═══ Data section ═══
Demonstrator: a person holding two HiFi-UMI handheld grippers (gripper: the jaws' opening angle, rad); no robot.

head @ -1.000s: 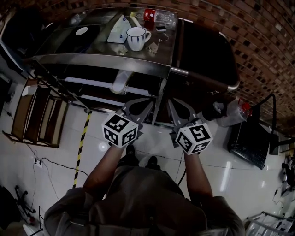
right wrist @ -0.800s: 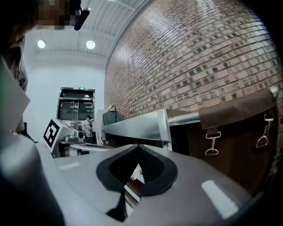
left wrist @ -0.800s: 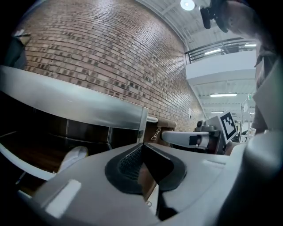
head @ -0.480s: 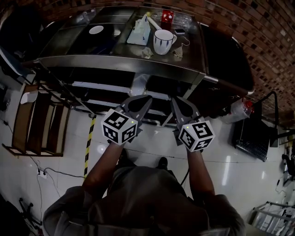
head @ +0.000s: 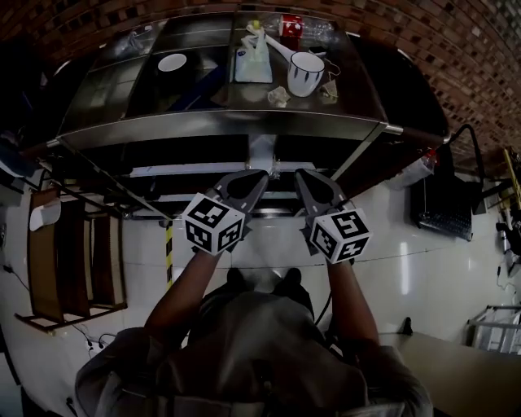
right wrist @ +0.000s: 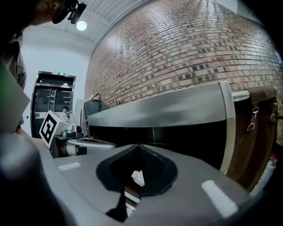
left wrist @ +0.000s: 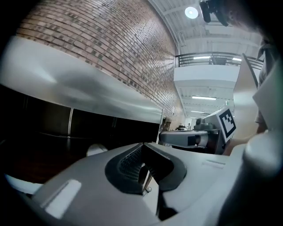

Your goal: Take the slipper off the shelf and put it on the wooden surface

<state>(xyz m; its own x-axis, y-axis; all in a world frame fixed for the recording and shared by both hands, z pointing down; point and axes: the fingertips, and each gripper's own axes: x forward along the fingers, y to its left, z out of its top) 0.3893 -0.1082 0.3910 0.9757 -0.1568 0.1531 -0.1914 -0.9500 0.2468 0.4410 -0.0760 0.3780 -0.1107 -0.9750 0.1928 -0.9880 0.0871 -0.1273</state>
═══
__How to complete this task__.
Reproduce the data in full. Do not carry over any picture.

__Result for this task__.
Demonstrator: a person holding two HiFi-UMI handheld grippers (gripper: the jaws' opening angle, rad); no robot.

head @ -1.000s: 
right wrist @ -0.800s: 
left wrist @ -0.800s: 
head @ -0.480s: 
head @ +0.000s: 
right wrist @ +0.000s: 
left wrist @ +0.000s: 

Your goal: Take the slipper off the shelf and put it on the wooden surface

<state>(xyz m; its own x-axis, y-axis; all in a world frame fixed for the recording and shared by both hands, z pointing down; point and axes: the fingertips, and each gripper's own axes: x forward along the fingers, y to its left, z out of its top) 0.3893 -0.1082 0.3910 0.9757 -0.1568 0.1531 -0.1914 -0.9500 0.2468 0.4410 -0.0760 0.3780 -0.1107 -0.9750 0.1928 -0.9880 0.0871 -0.1273</state>

With this, the exercise is complete.